__What is needed__: If an entry below contains an image, drop the image and retype the rest exactly.

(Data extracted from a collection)

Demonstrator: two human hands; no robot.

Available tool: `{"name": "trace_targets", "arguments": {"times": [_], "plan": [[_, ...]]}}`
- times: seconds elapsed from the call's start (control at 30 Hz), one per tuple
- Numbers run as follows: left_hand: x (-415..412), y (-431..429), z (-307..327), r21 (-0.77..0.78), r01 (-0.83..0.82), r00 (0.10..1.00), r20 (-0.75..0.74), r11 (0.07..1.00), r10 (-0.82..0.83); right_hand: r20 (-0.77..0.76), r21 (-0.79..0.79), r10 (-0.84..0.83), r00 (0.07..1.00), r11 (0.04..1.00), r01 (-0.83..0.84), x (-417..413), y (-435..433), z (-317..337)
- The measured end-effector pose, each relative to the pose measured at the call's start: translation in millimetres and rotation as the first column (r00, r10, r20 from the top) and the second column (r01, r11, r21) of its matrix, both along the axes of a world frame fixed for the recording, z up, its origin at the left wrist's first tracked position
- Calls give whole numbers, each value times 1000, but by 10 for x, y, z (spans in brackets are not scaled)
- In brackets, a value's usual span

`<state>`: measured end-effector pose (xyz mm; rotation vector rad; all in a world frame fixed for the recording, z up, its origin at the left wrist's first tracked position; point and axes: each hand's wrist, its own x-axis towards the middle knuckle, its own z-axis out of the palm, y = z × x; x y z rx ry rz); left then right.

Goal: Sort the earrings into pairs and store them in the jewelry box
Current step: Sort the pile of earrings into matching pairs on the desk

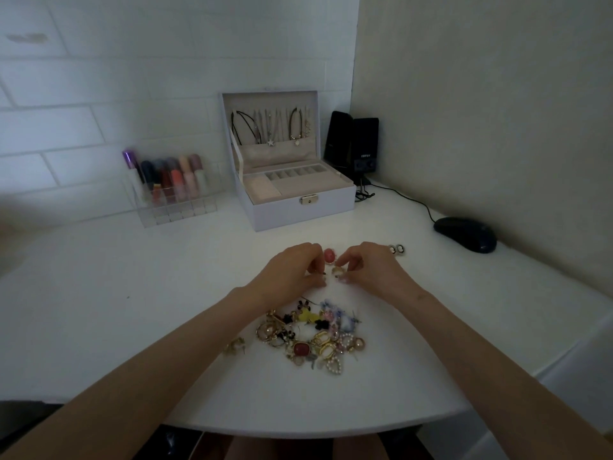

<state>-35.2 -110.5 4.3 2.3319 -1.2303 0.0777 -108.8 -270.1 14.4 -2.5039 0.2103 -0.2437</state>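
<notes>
A heap of mixed earrings point(308, 333) lies on the white desk close to me, with a gold pair point(235, 346) set apart at its left. Beyond the heap, my left hand point(292, 267) pinches a small earring whose post sticks out to the right. My right hand point(368, 265) pinches a gold earring point(337, 270). A pink oval earring point(329, 254) lies on the desk between the two hands. Two round black-and-white earrings point(397, 249) sit just past my right hand. The white jewelry box point(292, 204) stands open at the back.
A clear organizer with lipsticks point(172, 190) stands left of the box. Black speakers point(353, 144) sit in the corner, and a cabled black mouse point(466, 234) lies at the right. The desk's curved front edge point(298, 429) is near my lap.
</notes>
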Motion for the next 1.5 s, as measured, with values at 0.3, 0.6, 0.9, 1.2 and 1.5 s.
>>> {"name": "trace_targets", "arguments": {"times": [0.3,0.6,0.9,1.2,1.5], "plan": [[52,18,-5,-13,15,999,-34,1000,-15,11,73,2,1000,997,-3,15,-39,-38],[-116,485,183,-24,83,995,-60,996,-85,163,34,118,980,991,-126,-311,211,82],[-170,927,288,246,193,953,-279,950,-121,41,12,415,909,909,-416,-486,610,105],[-175,983,139,267,225,974,-99,937,-205,18,86,433,901,897,-433,-480,629,96],[-231,933,174,256,179,983,-15,950,-181,89,98,314,945,942,-322,-419,472,117]]}}
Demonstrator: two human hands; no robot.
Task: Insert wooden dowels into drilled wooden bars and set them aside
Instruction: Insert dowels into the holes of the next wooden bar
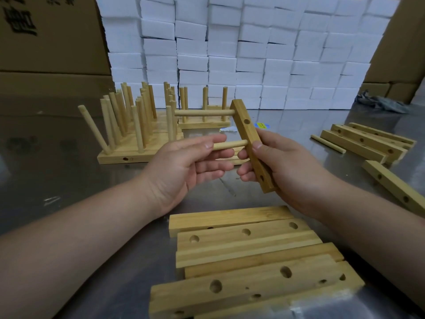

__Result of this exercise__:
Demonstrator: two human hands; no robot.

Available tool: `{"name": "trace_targets", "arguments": {"times": [_], "plan": [[_, ...]]}}`
- times: seconds elapsed from the call's start (control at 30 Hz), one per tuple
- Numbers run as follows: left_hand: x (-415..412), y (-431..429), z (-307..327), r21 (-0.77..0.78), r01 (-0.83..0.82), r00 (0.10..1.00), r20 (-0.75..0.74), r11 (0.07..1.00), r10 (-0.82..0.83); right_hand: r20 (-0.77..0.76), r21 (-0.79..0.79), r10 (-0.84..0.83), r00 (0.07..1.00), r11 (0.04..1.00), r01 (-0.83..0.84), x (-417..413), y (-435..433), z (-317..337)
- The measured end-effector pose, each relative to the pose measured at the call's start: translation in millimetres and rotation as the first column (r00, r10, r20 from the top) and the second column (r01, r11, r21) of its matrix, both along the axes of a world frame fixed for the recording, z up, its origin at the left wrist's first tracked position
- Calls give whole numbers, each value times 1000, but by 10 for x, y, z (spans in brackets are not scaled)
- In brackets, a value's usual span

`<state>`: measured end-effector pose (xyz mm; rotation vector rad; all in a world frame fixed for the recording, z up, its origin at the left wrist's first tracked position; point and axes: each hand's wrist, its own x-axis towards the middle knuckle, its own z-axis out of the palm, y = z × x; x y z rx ry rz); left then right.

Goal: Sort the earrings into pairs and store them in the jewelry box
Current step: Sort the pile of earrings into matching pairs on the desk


<state>-35.2 -110.5 4.3 2.3319 -1.2303 0.0777 -108.8 -270.1 14.4 -2.5039 0.2103 -0.2437</state>
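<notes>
A heap of mixed earrings point(308, 333) lies on the white desk close to me, with a gold pair point(235, 346) set apart at its left. Beyond the heap, my left hand point(292, 267) pinches a small earring whose post sticks out to the right. My right hand point(368, 265) pinches a gold earring point(337, 270). A pink oval earring point(329, 254) lies on the desk between the two hands. Two round black-and-white earrings point(397, 249) sit just past my right hand. The white jewelry box point(292, 204) stands open at the back.
A clear organizer with lipsticks point(172, 190) stands left of the box. Black speakers point(353, 144) sit in the corner, and a cabled black mouse point(466, 234) lies at the right. The desk's curved front edge point(298, 429) is near my lap.
</notes>
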Motion for the next 1.5 s, as measured, with values at 0.3, 0.6, 0.9, 1.2 and 1.5 s.
>>> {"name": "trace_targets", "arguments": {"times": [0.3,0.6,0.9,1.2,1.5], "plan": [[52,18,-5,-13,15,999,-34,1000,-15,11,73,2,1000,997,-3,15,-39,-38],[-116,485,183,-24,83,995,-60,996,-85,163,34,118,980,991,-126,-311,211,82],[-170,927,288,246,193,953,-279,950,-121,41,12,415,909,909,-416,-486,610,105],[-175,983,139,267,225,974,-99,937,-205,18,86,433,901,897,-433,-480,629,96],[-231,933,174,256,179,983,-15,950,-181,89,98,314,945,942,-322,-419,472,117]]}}
Demonstrator: two human hands; no robot.
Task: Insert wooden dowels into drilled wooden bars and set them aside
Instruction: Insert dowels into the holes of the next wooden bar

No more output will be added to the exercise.